**Activity**
The reply must contain exactly the lines below from the one with "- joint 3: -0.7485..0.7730" down to the one with "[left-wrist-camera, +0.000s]", both included, and nothing more; please omit the pictures.

--- Given material Enclosed Below ---

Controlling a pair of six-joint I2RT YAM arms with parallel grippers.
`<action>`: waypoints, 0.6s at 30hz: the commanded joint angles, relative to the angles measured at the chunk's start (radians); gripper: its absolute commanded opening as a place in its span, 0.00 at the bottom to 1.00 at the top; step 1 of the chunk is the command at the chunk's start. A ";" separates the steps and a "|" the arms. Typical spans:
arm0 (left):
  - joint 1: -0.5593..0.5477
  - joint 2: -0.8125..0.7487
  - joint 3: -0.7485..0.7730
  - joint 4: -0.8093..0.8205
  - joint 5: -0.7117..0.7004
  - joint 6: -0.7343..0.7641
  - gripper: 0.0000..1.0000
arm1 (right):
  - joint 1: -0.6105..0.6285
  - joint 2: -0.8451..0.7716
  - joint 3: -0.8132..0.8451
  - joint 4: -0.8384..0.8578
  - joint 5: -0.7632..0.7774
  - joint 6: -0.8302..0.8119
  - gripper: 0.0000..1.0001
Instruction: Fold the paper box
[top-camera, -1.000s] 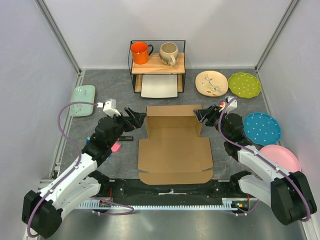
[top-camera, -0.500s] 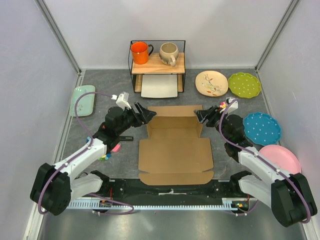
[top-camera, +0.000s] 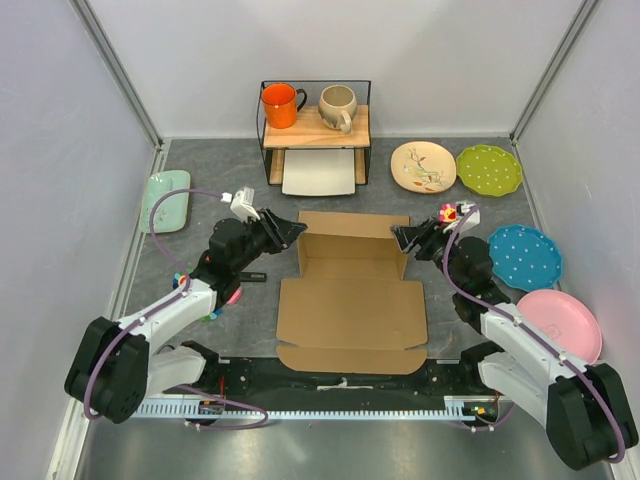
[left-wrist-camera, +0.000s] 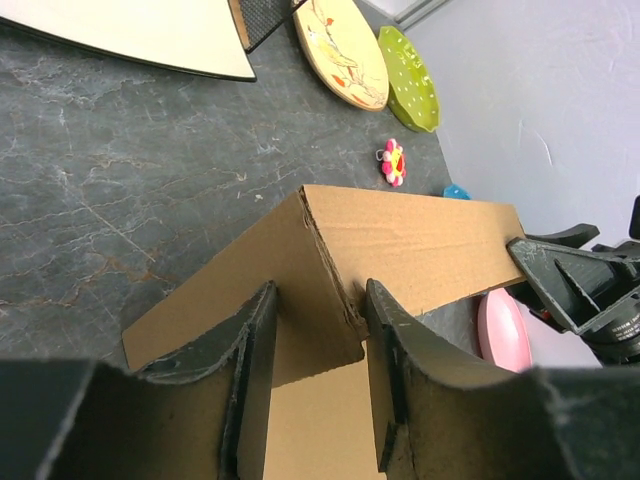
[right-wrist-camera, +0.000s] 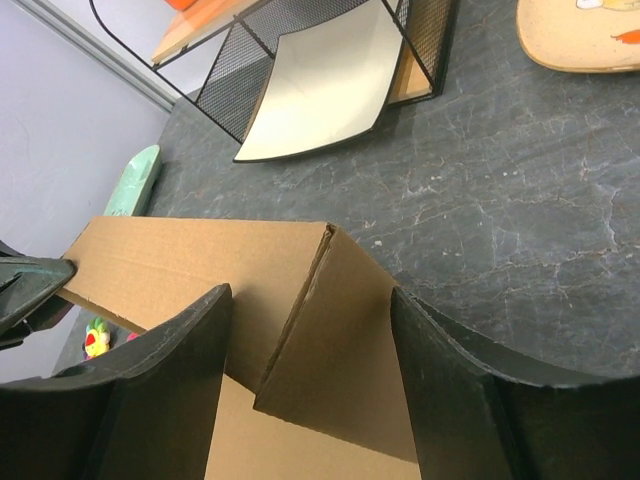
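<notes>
Paper box (top-camera: 350, 310): plain brown cardboard, die-cut, lying at the middle of the grey table (top-camera: 220, 165) between the two arms. Its broad base panel is flat, its near flap lies flat just ahead of the arm bases, and its rear wall is raised, with a short side flap bent inward at each rear corner. Left gripper (top-camera: 292, 231): at the rear left corner, jaws apart and straddling the corner crease, cardboard between the fingers (left-wrist-camera: 255, 340). Right gripper (top-camera: 400, 238): at the rear right corner, jaws spread wide, the corner fold between them and neither finger (right-wrist-camera: 190, 340) clearly pressing it. Behind the rear wall: a strip of bare table, then a wire rack (top-camera: 315, 128) carrying an orange mug (top-camera: 279, 105) and a beige mug (top-camera: 337, 106), with a white tray (top-camera: 319, 172) beneath. Right side: cream plate (top-camera: 422, 166), green plate (top-camera: 488, 170), blue plate (top-camera: 524, 256) and pink plate (top-camera: 566, 322), the blue one near the right arm. Left side: mint dish (top-camera: 165, 200) by the wall, well apart from the box.
</notes>
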 joint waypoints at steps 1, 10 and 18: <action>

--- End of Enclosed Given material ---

**Result of the task**
  - joint 3: -0.7485..0.7730
  - joint 4: -0.8093..0.8205
  - joint 5: -0.7117..0.7004
  - joint 6: -0.7343..0.7641
  - gripper: 0.0000..1.0000
arm1 (right):
  - joint 1: -0.6105..0.6285
  - joint 2: -0.8451..0.7716
  - joint 3: -0.8132..0.8451
  - joint 4: -0.8384..0.8578
  - joint 5: -0.7632..0.7774
  - joint 6: -0.8302..0.8119
  - gripper: 0.0000..1.0001
Instruction: Fold the paper box
[top-camera, -1.000s] 
[top-camera, -0.500s] 
[top-camera, +0.000s] 
[left-wrist-camera, +0.000s] 

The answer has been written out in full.